» Information shown
===

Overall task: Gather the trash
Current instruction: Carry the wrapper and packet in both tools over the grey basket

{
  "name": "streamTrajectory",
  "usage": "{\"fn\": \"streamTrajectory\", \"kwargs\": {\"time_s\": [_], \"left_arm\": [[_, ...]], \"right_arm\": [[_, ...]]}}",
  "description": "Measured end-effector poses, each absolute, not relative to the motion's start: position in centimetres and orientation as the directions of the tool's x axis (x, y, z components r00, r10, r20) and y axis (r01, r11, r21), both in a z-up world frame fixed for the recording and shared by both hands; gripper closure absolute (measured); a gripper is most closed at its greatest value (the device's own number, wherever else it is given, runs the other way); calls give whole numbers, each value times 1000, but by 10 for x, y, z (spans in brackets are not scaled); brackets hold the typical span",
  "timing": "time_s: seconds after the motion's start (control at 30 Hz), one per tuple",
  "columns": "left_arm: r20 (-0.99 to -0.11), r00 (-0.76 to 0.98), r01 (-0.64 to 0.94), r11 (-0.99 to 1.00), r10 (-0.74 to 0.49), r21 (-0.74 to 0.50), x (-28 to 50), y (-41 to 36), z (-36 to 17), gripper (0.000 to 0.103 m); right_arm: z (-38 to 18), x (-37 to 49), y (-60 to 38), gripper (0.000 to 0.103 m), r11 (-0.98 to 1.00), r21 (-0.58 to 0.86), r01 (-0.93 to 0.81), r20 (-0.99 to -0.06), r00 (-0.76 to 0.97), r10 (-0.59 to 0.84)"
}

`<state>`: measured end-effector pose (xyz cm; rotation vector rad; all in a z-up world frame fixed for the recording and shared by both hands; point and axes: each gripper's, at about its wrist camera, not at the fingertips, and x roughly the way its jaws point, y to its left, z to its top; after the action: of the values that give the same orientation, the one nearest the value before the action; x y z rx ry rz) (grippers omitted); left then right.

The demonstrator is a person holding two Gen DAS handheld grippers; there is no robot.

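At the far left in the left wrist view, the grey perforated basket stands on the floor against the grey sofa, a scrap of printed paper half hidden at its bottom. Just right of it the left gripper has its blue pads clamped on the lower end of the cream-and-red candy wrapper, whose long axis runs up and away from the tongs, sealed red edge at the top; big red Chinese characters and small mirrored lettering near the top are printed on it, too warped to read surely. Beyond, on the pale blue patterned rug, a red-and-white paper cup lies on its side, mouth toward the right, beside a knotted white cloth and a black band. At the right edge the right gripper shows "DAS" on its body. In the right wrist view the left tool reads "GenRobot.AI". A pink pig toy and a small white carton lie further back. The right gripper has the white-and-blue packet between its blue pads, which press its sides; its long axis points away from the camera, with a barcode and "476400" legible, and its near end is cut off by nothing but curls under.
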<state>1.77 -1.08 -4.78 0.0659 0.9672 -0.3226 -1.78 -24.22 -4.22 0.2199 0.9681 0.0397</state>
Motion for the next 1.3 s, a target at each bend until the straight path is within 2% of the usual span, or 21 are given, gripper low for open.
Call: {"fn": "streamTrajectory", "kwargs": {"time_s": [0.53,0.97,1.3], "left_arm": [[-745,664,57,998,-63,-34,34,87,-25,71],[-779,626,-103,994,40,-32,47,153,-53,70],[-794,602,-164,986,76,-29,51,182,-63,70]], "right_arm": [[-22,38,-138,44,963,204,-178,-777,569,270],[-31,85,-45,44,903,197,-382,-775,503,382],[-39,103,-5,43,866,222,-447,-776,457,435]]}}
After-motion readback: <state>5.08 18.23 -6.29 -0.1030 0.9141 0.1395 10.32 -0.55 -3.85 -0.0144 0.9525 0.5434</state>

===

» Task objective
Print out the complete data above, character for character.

» Problem solution
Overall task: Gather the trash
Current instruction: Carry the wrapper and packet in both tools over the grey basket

{
  "name": "streamTrajectory",
  "usage": "{\"fn\": \"streamTrajectory\", \"kwargs\": {\"time_s\": [_], \"left_arm\": [[_, ...]], \"right_arm\": [[_, ...]]}}",
  "description": "Measured end-effector poses, each absolute, not relative to the motion's start: position in centimetres and orientation as the directions of the tool's x axis (x, y, z components r00, r10, r20) and y axis (r01, r11, r21), both in a z-up world frame fixed for the recording and shared by both hands; gripper closure absolute (measured); a gripper is most closed at its greatest value (the device's own number, wherever else it is given, runs the other way); calls give whole numbers, each value times 1000, but by 10 for x, y, z (spans in brackets are not scaled); brackets hold the typical span",
  "timing": "time_s: seconds after the motion's start (control at 30 Hz), one per tuple",
  "columns": "left_arm: r20 (-0.99 to -0.11), r00 (-0.76 to 0.98), r01 (-0.64 to 0.94), r11 (-0.99 to 1.00), r10 (-0.74 to 0.49), r21 (-0.74 to 0.50), x (-28 to 50), y (-41 to 36), z (-36 to 17), gripper (0.000 to 0.103 m); right_arm: z (-38 to 18), x (-37 to 49), y (-60 to 38), gripper (0.000 to 0.103 m), r11 (-0.98 to 1.00), r21 (-0.58 to 0.86), r01 (-0.93 to 0.81), r20 (-0.99 to -0.06), r00 (-0.76 to 0.97), r10 (-0.59 to 0.84)"
}

`<state>`: measured end-effector pose (xyz cm; rotation vector rad; all in a z-up world frame fixed for the recording and shared by both hands; point and axes: each gripper's, at about its wrist camera, not at the fingertips, and x roughly the way its jaws point, y to its left, z to its top; after the action: of the values that give the same orientation, the one nearest the value before the action; x y z rx ry rz) (grippers omitted); left then right.

The demonstrator is a person holding two Gen DAS handheld grippers; there is no robot.

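At the far left in the left wrist view, the grey perforated basket stands on the floor against the grey sofa, a scrap of printed paper half hidden at its bottom. Just right of it the left gripper has its blue pads clamped on the lower end of the cream-and-red candy wrapper, whose long axis runs up and away from the tongs, sealed red edge at the top; big red Chinese characters and small mirrored lettering near the top are printed on it, too warped to read surely. Beyond, on the pale blue patterned rug, a red-and-white paper cup lies on its side, mouth toward the right, beside a knotted white cloth and a black band. At the right edge the right gripper shows "DAS" on its body. In the right wrist view the left tool reads "GenRobot.AI". A pink pig toy and a small white carton lie further back. The right gripper has the white-and-blue packet between its blue pads, which press its sides; its long axis points away from the camera, with a barcode and "476400" legible, and its near end is cut off by nothing but curls under.
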<state>1.77 -1.08 -4.78 0.0659 0.9672 -0.3226 -1.78 -24.22 -4.22 0.2199 0.9681 0.0397</state>
Motion for the next 1.3 s, a target at each bend until the straight path is within 2% of the usual span, or 21 are given, gripper low for open.
Call: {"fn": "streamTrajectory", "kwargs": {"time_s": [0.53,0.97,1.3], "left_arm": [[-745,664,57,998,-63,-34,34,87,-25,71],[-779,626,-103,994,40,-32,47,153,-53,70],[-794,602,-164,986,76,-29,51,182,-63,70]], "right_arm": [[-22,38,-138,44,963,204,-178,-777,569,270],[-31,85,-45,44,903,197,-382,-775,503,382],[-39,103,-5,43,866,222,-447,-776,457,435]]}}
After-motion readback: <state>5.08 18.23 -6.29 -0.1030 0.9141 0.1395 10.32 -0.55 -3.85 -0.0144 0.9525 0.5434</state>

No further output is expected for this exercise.